◆ Task description
Would you please give all the lines below again, exactly as they stand?

╭──

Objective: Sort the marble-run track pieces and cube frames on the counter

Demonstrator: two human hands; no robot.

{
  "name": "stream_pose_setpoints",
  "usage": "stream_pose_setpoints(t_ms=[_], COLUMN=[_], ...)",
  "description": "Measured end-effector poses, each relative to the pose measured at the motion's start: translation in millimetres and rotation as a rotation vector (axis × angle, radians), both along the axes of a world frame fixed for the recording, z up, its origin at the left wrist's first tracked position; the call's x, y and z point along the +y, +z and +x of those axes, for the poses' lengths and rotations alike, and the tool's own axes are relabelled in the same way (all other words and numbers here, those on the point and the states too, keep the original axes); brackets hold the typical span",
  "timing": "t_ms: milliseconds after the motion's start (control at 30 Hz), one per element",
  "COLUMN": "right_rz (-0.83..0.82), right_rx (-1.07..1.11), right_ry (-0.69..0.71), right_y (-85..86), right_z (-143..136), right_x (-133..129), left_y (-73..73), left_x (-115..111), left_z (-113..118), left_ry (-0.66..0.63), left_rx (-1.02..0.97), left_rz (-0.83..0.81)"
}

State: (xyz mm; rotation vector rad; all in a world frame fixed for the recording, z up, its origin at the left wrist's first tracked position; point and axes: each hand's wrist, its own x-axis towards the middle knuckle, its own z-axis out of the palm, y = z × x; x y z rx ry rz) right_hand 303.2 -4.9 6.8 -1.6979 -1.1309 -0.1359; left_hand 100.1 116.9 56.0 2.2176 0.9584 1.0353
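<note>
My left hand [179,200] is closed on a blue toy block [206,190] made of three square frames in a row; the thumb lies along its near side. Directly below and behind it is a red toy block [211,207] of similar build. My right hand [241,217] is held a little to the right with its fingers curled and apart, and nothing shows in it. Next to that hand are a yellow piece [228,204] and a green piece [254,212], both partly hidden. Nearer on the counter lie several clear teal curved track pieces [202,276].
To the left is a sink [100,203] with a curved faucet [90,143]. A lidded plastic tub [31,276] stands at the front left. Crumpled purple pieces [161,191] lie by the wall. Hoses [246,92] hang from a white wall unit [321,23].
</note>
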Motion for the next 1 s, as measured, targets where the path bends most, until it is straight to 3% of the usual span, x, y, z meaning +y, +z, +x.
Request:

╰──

◆ Task answer
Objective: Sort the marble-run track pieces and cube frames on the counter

Demonstrator: two human hands; no robot.

{
  "name": "stream_pose_setpoints",
  "usage": "stream_pose_setpoints(t_ms=[_], COLUMN=[_], ...)",
  "description": "Measured end-effector poses, each relative to the pose measured at the motion's start: translation in millimetres and rotation as a rotation vector (axis × angle, radians), both along the axes of a world frame fixed for the recording, z up, its origin at the left wrist's first tracked position; the call's x, y and z point along the +y, +z and +x of those axes, for the poses' lengths and rotations alike, and the tool's own axes are relabelled in the same way (all other words and numbers here, those on the point and the states too, keep the original axes); brackets hold the typical span",
  "timing": "t_ms: milliseconds after the motion's start (control at 30 Hz), one per element",
  "COLUMN": "right_rz (-0.83..0.82), right_rx (-1.07..1.11), right_ry (-0.69..0.71), right_y (-85..86), right_z (-143..136), right_x (-133..129), left_y (-73..73), left_x (-115..111), left_z (-113..118), left_ry (-0.66..0.63), left_rx (-1.02..0.97), left_rz (-0.83..0.81)"
}

State: (xyz mm; rotation vector rad; all in a world frame fixed for the recording, z up, its origin at the left wrist's first tracked position; point and axes: each hand's wrist, its own x-axis towards the middle knuckle, its own z-axis out of the palm, y = z × x; x y z rx ry rz) right_hand 303.2 -4.9 6.8 -1.6979 -1.1309 -0.1359; left_hand 100.1 116.9 56.0 2.2176 0.9584 1.0353
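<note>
My left hand [179,200] is closed on a blue toy block [206,190] made of three square frames in a row; the thumb lies along its near side. Directly below and behind it is a red toy block [211,207] of similar build. My right hand [241,217] is held a little to the right with its fingers curled and apart, and nothing shows in it. Next to that hand are a yellow piece [228,204] and a green piece [254,212], both partly hidden. Nearer on the counter lie several clear teal curved track pieces [202,276].
To the left is a sink [100,203] with a curved faucet [90,143]. A lidded plastic tub [31,276] stands at the front left. Crumpled purple pieces [161,191] lie by the wall. Hoses [246,92] hang from a white wall unit [321,23].
</note>
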Motion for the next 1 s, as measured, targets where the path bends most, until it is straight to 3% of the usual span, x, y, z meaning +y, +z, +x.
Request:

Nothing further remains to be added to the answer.